The validity phase in the development of the rating scales was a nearly two-year process with five iterations of the environment scale for review and comment by the validity team. The apparent disparity of validator views coalesced over the five rating scale reviews. The 155-item rating scale developed, grew and improved with the input of the 24-member validation team. Noted Montessori educators, teacher trainers and school heads across the United States participated the validation phase.
The reliability phase in the development of the rating scales utilized interrater reliability. The consistency of paired
raters to produce the same scores is crucial. In practical use a single rater assesses the environment. The same score must be produced regardless of the rater. The assessment outcome must be irrespective of the particular rater.
Test-retest reliability was not utilized because the same rater could simply have the same biases on the retest. Consistent scores could be achieved but the prediction and assurance that different raters would achieve the same outcomes are not achieved with test-retest. Functionally annual re-test by the same rater measures the development of the environment and the development of the teacher. However, test-retest in the development of the rating scale is not the appropriate reliability measure for measuring the consistency of the scale across raters.
Internal reliability was determined to be inappropriate because each item on the scale is distinct and independent
of the other items.
The pilot reliability phase resulted in low reliability outcomes. Examination and clarification of all items as well as the rating process led to subsequent higher reliability outcomes. The major realization was the need for stronger and more extensive rater training prior to utilizing the scale. The final reliability phase included rater training with Power-Point and video segments. These issues contributing to low reliability were identified in the pilot. The rater training not only emphasizes the necessity of rater objectivity, it also addresses and clarifies these issues:
· the 3-point options, and the “N/A” (not applicable) and “O” (optional) scoring choices
· the rationale for “Substandard”
· the rationale for “Above Standard” (in order to avoid the “halo effect”)
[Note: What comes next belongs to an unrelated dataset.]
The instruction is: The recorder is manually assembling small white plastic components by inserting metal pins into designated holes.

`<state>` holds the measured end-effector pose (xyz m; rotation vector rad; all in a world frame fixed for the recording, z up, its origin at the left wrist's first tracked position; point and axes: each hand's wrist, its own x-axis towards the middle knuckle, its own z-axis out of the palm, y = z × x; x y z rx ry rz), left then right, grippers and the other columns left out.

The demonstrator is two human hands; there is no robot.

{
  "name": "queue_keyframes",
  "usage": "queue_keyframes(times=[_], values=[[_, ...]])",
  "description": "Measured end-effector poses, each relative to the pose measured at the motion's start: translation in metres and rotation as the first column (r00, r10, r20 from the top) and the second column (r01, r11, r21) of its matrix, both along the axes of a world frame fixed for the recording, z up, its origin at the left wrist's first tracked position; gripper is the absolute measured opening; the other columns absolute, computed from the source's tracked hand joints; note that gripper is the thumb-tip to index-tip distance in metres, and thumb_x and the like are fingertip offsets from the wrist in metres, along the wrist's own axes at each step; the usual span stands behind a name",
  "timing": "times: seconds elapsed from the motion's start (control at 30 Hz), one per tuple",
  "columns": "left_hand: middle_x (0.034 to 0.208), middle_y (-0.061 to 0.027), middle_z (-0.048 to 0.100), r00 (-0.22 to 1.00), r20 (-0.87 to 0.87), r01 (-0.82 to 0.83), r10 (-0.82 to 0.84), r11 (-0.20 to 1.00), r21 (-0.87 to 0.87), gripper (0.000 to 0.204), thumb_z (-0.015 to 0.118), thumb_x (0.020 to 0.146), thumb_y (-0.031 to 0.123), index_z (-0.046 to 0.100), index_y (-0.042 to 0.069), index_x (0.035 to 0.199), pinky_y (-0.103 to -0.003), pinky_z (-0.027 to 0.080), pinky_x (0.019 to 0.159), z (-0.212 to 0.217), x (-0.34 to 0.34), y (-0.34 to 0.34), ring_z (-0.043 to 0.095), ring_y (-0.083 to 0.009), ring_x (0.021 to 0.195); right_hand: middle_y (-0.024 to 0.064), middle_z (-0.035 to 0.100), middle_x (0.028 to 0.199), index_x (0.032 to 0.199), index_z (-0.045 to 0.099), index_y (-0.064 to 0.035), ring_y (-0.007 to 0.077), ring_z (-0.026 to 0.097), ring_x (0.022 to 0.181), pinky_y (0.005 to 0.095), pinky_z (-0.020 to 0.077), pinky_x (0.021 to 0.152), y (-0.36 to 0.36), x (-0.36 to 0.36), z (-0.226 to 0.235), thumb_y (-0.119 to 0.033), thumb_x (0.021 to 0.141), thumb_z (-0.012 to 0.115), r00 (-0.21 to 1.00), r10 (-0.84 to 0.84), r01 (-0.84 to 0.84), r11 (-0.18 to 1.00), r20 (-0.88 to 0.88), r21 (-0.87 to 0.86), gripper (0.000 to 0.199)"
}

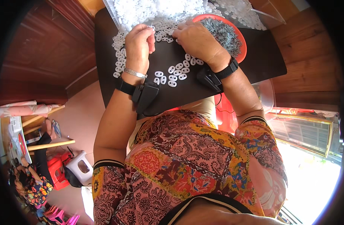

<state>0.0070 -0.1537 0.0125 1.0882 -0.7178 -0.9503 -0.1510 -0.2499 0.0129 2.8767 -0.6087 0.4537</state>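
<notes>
My left hand (137, 43) is closed, thumb and forefinger pinching a small white plastic piece (152, 28) at the table's far side. To its right, my right hand (198, 42) reaches with curled fingers into the near edge of the white pieces, beside the red bowl (244, 45). Its fingertips are partly hidden, so what they grip cannot be made out. The bowl holds a heap of small grey metal parts (222, 33). Several white oval pieces with two holes (172, 78) lie loose on the dark table, nearer me. More white pieces (120, 60) lie left of my left wrist.
A clear bin (113, 15) heaped with white pieces stands at the back, with another clear container (267, 17) at the back right. The dark tabletop (254, 67) ends just before my body. Red and white stools (80, 168) and another person (33, 180) are at the lower left.
</notes>
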Motion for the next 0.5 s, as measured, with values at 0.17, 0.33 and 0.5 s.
queue_keyframes(times=[0.17,0.33,0.5], values=[[0.059,-0.001,0.05,1.0,0.006,0.012,-0.012,1.0,0.002,0.012,0.053,0.081,0.012,0.055,0.004,0.073,-0.022,0.032,0.042,-0.0022,-0.0013,-0.0006,0.042,-0.0089,0.046,0.0084,0.06,0.086,0.084,0.06,-0.0066,0.0268,0.057,0.09,0.0378,0.0454,0.079,0.0001,0.0004,0.0008,-0.013,0.077,0.062,1.0,-0.005,0.005,1.0,-0.015,0.027,0.01],[0.059,-0.0008,0.05,1.0,0.012,0.027,-0.027,1.0,0.004,0.012,0.053,0.082,0.012,0.055,0.004,0.073,-0.021,0.032,0.043,0.0003,-0.0029,-0.0001,0.042,-0.0082,0.046,0.0081,0.06,0.086,0.084,0.057,-0.0071,0.027,0.057,0.091,0.0385,0.0435,0.079,0.0016,0.0004,0.0008,-0.015,0.078,0.062,1.0,0.002,-0.003,0.998,0.022,0.061,0.012],[0.058,-0.0007,0.05,0.999,0.032,0.04,-0.04,0.999,0.005,0.013,0.052,0.083,0.012,0.054,0.004,0.073,-0.021,0.032,0.043,0.0,-0.003,0.0003,0.042,-0.0078,0.046,0.0102,0.061,0.085,0.085,0.057,-0.0058,0.0284,0.059,0.088,0.0395,0.044,0.078,0.0048,0.0005,0.0052,-0.012,0.077,0.06,1.0,-0.005,0.006,0.998,-0.022,0.068,0.01]])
· the requirement to score all items (eliminating a rater’s avoidance of using the “Substandard” score).
Additionally, a teacher comments section is included at the conclusion of the scoring, allowing for the Q-PIP.
The Spearman rank order correlation was used in generating a reliability rating for each item, for each subscale, and for the total scale.
The internal consistency of the MRS-EC-E is assessed at the subscale and total scale level. Each subscale measures quality of that item, while the total scale is an indicator of the global quality of an environment.